As the search for alien life outside of Earth continues, so too does the search for other planets that humans could one day possibly live on. Now, according to the National Aeronautics Space Agency (NASA), there are two new potential candidates orbiting a star that’s located 39 light years away from Earth.
Part of the Trappist-1 star system, a couple of orbiting planets reportedly show a number of different signs that they may be among the few that are known to be likely habitable across the entire universe. This is according to a new study that was initially conducted in order to analyze the planets – seven of them in total – orbiting the Trappist-1 system.
The study, which was conducted by Dr. Amy Barr and her colleagues at the Planetary Science Institute, used mathematical models of all seven planets in the star system, which includes information about their interiors. By analyzing the information that they had on hand, the team of researchers was able to determine that six out of the seven planets could have water on them, either as liquid or as ice, and at least one of them could have a global ocean on it.
The research team also modeled the orbits of the planets in order to determine what would likely be the surface temperature on each one of them. They found that, as you might have guessed, the planets each have different temperature levels based mainly on their distance from Trappist-1, the star which they all invariably orbit on eccentric circles.

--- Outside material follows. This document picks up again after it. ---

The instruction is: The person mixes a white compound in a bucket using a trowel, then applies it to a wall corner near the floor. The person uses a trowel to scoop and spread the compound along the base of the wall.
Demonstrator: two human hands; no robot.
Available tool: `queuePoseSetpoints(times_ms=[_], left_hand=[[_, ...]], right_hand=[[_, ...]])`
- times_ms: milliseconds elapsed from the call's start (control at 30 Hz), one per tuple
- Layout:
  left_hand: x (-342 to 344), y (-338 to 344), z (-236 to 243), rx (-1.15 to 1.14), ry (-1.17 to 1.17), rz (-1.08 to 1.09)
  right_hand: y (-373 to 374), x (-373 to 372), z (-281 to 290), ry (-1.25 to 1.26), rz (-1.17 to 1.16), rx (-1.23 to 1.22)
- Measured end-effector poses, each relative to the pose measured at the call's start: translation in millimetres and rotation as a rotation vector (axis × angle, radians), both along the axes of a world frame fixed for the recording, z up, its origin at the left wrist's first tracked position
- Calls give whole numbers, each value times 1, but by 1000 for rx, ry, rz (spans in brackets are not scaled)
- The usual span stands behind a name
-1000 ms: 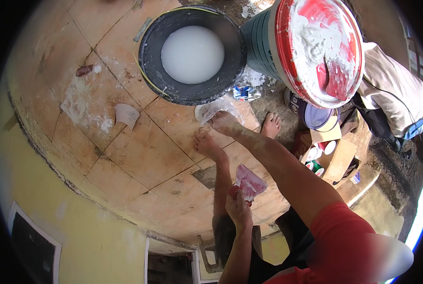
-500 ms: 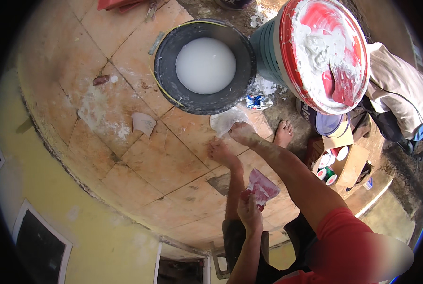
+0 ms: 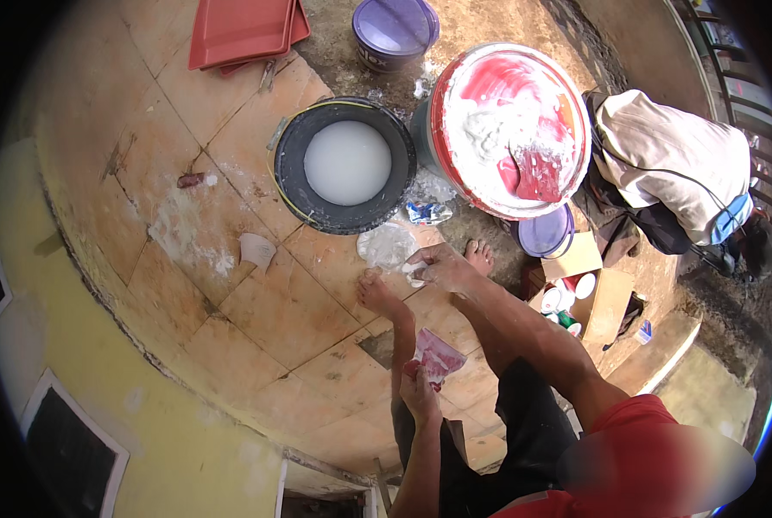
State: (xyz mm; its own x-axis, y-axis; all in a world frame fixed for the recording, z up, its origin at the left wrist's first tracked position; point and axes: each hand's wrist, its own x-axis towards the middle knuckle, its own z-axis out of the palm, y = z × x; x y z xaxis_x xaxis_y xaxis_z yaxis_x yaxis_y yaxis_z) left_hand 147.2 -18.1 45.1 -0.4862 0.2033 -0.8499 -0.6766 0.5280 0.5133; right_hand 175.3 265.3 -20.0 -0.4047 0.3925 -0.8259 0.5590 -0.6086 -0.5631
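The left hand (image 3: 420, 397) is closed round the handle of one red scraper (image 3: 440, 356), smeared white, over the tiled floor (image 3: 265, 332). Over there the right hand (image 3: 449, 269) pinches a white bit (image 3: 414, 274) between its fingertips, just beside a plastic bag (image 3: 386, 245). I count two purple-lidded pails (image 3: 395, 28), the farther bearing pale lettering, one black bucket (image 3: 291, 164) of white liquid, one big tub (image 3: 490, 79) topped with white paste, and two red trays (image 3: 243, 34), stacked.
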Motion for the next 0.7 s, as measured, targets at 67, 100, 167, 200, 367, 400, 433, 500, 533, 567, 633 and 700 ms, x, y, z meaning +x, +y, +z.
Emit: queuePoseSetpoints(times_ms=[67, 100, 167, 200, 367, 400, 433, 500, 533, 567, 633, 700], left_hand=[[-5, 15, 24, -5, -54, -77], [-8, 14, 37, -8, -16, -99], [-9, 16, 50, -13, -16, -119], [-9, 15, 52, 3, 9, -135], [-16, 23, 60, 40, 128, -298], [-16, 26, 61, 50, 134, -298], [-17, 28, 62, 57, 137, -296], [-18, 29, 69, 57, 133, -243], [-16, 37, 76, 67, 115, -212], [-15, 44, 81, 77, 97, -181], [-10, 48, 84, 68, 39, -176], [-9, 49, 88, 76, 19, -176]], right_hand=[[37, 37, 59, 90, -312, -76], [51, 48, 72, 203, -508, -125], [102, 63, 118, 122, -744, 100], [119, 72, 115, 57, -763, 284], [198, 85, 118, -19, -526, 394], [207, 85, 113, -16, -474, 365], [212, 82, 112, -14, -420, 334], [221, 62, 135, -140, -302, 488], [226, 61, 144, -211, -252, 573], [227, 61, 140, -210, -235, 569], [228, 67, 123, -108, -339, 573], [230, 85, 118, -209, -367, 599]])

According to Dr. Barr, their research findings were only made possible through their understanding of the composition as well as the orbits of each planet. “That’s one of the main innovations of the paper,” she explained. “The planets are also on eccentric orbits – kind of egg-shaped – so every time the planet goes around the star it gets squeezed.”
The Trappist-1 planets are all named alphabetically, starting with the letter “b” all the way to the letter “h.” According to the researchers, planets d and e were the ones that were most likely to be habitable out of the entire bunch. And their models indicated that, just like Earth, they also experience tidal heat, though at a lesser rate because of their relative coldness compared to Earth.
The temperature on planet d, for example, is estimated to be at around 15 degrees Celsius (59 degrees Fahrenheit), or just a little bit warmer than the melting point of ice. Meanwhile, planet e, which sits farther away from Trappist-1, is a little colder. Dr. Barr said about its temperature: “The temperatures you would get in Antarctica, but also reasonable.”
Because of the likelihood of tidal heating, the NASA scientists are hopeful that the cold temperatures are, at times, remedied and reversed somewhat. Tidal heat is what gives warmth to a planet from outside, and helps to direct the chemistry and flow in a planet’s mantle. All of this, according to the experts, is what makes it possible for life to come about – at least the way humans know.
For now, the NASA scientists are continuing their observations, but they are limited by the use of computers to analyze the enormous amounts of data that they have to sift through. They are awaiting the launch of the James Webb telescope in order to gather even more data on specific exoplanets, and hopefully speed up the process of understanding the entire system as a whole. After all, Dr. Barr said: “It’s hard to write a paper about seven planets all at once.”